**WHAT YOU NEED TO DO**.
Copy every line from the records that holds the word "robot".

**EXCERPTED RECORDS**.
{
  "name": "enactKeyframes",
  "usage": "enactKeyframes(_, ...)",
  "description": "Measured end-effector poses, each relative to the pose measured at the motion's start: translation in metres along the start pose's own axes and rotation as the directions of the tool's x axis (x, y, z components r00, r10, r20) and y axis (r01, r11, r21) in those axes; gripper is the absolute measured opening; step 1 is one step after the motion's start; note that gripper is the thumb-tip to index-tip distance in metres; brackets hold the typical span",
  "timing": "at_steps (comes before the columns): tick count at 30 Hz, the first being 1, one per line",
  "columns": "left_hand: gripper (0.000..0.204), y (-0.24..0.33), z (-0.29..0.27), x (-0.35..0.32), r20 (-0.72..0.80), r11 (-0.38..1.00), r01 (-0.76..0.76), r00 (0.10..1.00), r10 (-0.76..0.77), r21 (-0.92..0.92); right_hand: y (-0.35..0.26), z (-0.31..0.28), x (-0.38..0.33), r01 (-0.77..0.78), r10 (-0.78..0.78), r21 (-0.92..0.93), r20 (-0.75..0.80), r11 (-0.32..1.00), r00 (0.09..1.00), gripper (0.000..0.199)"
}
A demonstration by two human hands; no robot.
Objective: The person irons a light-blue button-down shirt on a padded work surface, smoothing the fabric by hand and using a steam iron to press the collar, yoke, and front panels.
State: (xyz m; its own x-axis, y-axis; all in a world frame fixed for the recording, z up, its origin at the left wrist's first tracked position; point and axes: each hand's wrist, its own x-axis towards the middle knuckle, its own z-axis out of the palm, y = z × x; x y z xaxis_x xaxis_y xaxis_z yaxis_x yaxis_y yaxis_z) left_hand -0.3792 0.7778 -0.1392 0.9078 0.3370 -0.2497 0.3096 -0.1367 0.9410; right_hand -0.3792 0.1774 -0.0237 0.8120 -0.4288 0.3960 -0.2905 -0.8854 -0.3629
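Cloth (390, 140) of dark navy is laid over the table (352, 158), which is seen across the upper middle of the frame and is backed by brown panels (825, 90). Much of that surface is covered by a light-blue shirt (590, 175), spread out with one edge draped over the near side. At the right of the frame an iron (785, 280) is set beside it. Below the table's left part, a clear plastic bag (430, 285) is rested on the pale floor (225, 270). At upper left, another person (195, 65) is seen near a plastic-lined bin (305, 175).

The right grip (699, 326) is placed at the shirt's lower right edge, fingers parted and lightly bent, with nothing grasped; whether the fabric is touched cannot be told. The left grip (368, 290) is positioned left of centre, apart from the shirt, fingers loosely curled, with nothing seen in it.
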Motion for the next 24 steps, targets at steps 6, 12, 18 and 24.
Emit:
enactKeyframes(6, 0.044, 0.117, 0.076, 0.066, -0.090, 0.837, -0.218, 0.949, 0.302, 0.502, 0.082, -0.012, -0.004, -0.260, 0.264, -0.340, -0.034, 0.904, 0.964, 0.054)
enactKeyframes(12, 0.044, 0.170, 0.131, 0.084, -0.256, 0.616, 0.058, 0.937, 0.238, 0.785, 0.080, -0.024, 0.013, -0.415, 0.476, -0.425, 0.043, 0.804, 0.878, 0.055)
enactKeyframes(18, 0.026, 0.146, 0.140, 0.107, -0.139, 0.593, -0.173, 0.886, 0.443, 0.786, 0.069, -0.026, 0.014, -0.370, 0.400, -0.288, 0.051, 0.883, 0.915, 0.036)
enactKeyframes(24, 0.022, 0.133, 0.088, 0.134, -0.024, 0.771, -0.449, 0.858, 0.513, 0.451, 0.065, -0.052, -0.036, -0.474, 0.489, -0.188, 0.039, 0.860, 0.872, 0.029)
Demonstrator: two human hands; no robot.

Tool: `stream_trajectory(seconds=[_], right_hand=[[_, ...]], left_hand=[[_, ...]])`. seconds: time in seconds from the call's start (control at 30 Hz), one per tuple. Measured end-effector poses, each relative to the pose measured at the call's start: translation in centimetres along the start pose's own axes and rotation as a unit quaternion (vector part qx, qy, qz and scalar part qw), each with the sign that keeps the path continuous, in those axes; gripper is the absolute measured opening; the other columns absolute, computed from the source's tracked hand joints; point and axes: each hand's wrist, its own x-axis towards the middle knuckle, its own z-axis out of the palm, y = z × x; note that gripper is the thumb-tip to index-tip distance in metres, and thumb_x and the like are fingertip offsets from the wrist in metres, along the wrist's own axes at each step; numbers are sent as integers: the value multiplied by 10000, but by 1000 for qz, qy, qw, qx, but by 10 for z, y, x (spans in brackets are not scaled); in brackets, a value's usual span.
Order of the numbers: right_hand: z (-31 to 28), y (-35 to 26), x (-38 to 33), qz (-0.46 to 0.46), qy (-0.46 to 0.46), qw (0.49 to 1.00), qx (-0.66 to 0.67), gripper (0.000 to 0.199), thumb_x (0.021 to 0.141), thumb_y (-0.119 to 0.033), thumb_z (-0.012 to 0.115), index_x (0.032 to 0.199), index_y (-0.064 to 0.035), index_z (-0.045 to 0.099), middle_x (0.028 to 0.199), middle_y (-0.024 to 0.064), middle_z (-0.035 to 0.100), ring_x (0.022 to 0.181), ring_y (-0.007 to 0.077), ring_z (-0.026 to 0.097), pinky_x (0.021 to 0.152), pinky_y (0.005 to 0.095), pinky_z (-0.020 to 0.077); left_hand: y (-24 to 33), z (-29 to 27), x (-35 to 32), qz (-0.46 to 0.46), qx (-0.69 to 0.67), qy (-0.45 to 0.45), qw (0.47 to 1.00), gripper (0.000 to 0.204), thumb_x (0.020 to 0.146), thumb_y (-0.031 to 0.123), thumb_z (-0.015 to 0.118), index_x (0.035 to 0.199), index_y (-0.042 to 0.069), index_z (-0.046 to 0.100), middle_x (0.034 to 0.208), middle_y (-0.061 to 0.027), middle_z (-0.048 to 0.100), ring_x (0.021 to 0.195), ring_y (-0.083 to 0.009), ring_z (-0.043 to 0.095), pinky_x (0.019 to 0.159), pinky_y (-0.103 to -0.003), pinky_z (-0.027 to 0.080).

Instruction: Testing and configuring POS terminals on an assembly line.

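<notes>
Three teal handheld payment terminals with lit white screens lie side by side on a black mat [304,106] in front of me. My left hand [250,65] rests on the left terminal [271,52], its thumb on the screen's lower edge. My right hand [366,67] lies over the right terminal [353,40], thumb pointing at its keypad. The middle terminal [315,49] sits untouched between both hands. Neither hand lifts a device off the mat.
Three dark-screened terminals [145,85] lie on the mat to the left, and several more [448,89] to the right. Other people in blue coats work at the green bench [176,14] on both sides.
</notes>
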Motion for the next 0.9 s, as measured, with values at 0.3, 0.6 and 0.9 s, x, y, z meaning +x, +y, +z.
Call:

**OUTPUT**.
A demonstration by two human hands; no robot.
Demonstrator: two human hands; no robot.

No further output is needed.